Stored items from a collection
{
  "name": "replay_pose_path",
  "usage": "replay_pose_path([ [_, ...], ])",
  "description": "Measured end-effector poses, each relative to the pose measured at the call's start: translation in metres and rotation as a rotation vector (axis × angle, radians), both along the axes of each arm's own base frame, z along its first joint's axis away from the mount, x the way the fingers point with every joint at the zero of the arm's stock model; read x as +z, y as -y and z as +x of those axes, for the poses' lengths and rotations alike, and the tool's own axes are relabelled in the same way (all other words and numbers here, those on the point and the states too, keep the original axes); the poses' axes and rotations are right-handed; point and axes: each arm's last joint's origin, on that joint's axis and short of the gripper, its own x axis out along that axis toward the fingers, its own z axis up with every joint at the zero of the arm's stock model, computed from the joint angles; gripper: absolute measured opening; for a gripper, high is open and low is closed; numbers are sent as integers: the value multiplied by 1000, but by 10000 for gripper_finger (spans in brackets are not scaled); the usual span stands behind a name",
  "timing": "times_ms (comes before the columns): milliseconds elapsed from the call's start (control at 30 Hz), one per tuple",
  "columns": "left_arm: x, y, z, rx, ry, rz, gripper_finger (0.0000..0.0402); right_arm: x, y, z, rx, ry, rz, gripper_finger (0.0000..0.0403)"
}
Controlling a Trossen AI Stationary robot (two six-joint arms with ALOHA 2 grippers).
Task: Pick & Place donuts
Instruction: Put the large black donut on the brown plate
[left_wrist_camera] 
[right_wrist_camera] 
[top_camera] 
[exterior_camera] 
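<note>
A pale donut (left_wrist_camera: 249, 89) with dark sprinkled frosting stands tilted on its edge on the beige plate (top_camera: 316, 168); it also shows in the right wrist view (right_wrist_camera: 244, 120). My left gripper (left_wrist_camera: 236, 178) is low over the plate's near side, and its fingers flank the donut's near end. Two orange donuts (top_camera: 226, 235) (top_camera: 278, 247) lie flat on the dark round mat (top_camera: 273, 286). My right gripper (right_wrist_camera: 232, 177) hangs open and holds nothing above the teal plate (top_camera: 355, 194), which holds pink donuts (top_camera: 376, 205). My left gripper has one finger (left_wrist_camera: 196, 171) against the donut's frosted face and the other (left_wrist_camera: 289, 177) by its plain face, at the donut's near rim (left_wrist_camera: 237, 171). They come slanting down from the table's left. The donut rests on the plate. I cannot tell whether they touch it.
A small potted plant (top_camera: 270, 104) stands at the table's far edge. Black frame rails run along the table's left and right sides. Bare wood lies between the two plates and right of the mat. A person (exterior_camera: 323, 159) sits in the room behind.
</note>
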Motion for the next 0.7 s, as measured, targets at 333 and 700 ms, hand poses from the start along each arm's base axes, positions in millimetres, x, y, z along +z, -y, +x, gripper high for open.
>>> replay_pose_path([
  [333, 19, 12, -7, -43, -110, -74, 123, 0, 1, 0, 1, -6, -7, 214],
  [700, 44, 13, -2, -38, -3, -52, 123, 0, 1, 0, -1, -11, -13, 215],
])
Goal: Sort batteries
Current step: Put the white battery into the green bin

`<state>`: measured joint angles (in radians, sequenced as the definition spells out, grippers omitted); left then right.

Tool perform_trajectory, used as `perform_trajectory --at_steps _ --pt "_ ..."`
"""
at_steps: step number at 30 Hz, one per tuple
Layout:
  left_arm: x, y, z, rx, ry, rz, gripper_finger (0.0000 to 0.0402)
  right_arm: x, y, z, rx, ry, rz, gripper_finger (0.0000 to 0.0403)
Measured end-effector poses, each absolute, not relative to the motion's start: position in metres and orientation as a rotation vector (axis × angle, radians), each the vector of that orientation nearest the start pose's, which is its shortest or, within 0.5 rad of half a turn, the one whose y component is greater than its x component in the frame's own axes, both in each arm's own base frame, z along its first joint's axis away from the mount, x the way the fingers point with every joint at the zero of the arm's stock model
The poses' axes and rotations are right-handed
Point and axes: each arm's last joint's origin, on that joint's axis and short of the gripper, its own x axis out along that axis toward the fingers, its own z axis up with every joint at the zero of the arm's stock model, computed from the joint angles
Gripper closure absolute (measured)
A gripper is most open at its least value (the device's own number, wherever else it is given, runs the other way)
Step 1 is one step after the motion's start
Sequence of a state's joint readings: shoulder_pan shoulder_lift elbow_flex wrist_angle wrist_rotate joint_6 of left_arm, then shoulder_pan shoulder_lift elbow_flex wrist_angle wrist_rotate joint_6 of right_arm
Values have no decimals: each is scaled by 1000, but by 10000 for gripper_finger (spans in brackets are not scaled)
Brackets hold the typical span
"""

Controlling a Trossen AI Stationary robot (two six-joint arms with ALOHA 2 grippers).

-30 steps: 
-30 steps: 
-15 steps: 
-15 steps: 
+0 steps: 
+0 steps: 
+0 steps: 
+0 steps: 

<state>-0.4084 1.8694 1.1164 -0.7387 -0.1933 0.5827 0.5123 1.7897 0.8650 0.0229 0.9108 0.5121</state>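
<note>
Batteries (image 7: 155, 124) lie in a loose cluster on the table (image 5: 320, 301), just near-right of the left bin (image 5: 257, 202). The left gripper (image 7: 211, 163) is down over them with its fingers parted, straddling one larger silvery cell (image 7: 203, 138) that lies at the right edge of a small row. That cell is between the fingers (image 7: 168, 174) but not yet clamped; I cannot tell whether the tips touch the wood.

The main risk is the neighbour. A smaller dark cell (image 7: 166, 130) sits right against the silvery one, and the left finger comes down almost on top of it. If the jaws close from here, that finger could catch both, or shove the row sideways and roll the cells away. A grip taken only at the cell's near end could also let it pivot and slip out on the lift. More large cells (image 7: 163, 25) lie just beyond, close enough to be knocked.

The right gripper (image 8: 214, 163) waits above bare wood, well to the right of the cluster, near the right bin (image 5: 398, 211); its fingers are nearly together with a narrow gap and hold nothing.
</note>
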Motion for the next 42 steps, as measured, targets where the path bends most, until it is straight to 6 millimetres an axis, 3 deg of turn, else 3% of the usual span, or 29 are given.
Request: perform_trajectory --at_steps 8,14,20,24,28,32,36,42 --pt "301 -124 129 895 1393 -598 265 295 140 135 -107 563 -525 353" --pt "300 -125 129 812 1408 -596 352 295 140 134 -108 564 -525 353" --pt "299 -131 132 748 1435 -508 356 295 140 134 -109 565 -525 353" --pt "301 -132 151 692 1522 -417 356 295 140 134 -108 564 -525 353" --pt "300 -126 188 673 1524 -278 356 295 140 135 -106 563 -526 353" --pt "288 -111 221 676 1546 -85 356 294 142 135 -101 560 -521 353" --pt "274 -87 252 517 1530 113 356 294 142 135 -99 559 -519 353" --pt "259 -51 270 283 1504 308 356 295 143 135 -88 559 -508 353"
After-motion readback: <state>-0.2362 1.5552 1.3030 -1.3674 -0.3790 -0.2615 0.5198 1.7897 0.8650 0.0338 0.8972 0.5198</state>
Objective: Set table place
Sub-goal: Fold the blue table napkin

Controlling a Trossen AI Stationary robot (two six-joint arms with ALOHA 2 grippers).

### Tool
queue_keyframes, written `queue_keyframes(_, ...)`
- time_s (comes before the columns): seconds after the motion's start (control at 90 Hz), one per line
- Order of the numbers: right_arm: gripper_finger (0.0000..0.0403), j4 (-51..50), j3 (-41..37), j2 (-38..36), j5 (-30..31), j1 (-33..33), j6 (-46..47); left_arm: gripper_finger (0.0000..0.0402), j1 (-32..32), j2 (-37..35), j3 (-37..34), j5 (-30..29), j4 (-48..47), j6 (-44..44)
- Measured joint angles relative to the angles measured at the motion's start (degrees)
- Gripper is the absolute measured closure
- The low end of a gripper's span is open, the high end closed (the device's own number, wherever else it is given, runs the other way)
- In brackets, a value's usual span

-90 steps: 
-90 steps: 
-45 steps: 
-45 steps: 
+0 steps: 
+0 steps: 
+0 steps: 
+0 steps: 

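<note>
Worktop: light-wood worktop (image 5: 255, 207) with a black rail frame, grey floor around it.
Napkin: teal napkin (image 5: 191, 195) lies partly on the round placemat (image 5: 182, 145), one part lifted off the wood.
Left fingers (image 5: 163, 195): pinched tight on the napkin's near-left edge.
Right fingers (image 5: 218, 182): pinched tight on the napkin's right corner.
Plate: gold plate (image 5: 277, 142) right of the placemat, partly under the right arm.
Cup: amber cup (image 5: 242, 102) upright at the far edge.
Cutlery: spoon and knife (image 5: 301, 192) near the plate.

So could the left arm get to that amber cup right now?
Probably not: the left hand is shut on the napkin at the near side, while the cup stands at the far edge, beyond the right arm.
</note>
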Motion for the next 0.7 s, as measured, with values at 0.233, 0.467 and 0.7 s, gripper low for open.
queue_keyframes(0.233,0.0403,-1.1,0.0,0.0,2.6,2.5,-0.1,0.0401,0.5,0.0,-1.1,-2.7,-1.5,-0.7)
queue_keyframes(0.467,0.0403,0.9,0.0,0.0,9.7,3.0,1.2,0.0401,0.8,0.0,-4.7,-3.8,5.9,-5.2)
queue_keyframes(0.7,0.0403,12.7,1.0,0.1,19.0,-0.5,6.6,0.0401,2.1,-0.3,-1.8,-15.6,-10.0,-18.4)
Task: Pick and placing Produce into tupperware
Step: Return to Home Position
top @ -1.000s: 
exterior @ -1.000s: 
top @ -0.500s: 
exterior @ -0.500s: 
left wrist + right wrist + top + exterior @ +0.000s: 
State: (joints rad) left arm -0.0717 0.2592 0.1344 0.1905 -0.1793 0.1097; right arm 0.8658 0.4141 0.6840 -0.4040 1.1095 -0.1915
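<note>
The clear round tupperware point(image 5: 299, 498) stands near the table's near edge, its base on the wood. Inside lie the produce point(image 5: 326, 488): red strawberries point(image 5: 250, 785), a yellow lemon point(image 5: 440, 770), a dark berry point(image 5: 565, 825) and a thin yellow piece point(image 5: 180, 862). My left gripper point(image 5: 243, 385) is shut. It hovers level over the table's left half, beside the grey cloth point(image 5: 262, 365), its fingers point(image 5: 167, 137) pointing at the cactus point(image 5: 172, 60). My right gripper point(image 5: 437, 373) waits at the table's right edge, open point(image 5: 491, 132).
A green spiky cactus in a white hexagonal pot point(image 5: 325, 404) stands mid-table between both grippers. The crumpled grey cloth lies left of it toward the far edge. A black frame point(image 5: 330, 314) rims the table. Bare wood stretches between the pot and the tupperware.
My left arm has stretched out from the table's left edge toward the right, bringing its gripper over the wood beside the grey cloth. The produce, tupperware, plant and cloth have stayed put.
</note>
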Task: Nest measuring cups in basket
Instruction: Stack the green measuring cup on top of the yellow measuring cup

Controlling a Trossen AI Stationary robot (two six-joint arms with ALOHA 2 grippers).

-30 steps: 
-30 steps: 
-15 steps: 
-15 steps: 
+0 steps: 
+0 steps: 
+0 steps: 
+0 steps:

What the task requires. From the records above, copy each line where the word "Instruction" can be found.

Response for this exercise.
Instruction: Put the large black donut on the brown plate
Instruction: Stack the green measuring cup on top of the yellow measuring cup

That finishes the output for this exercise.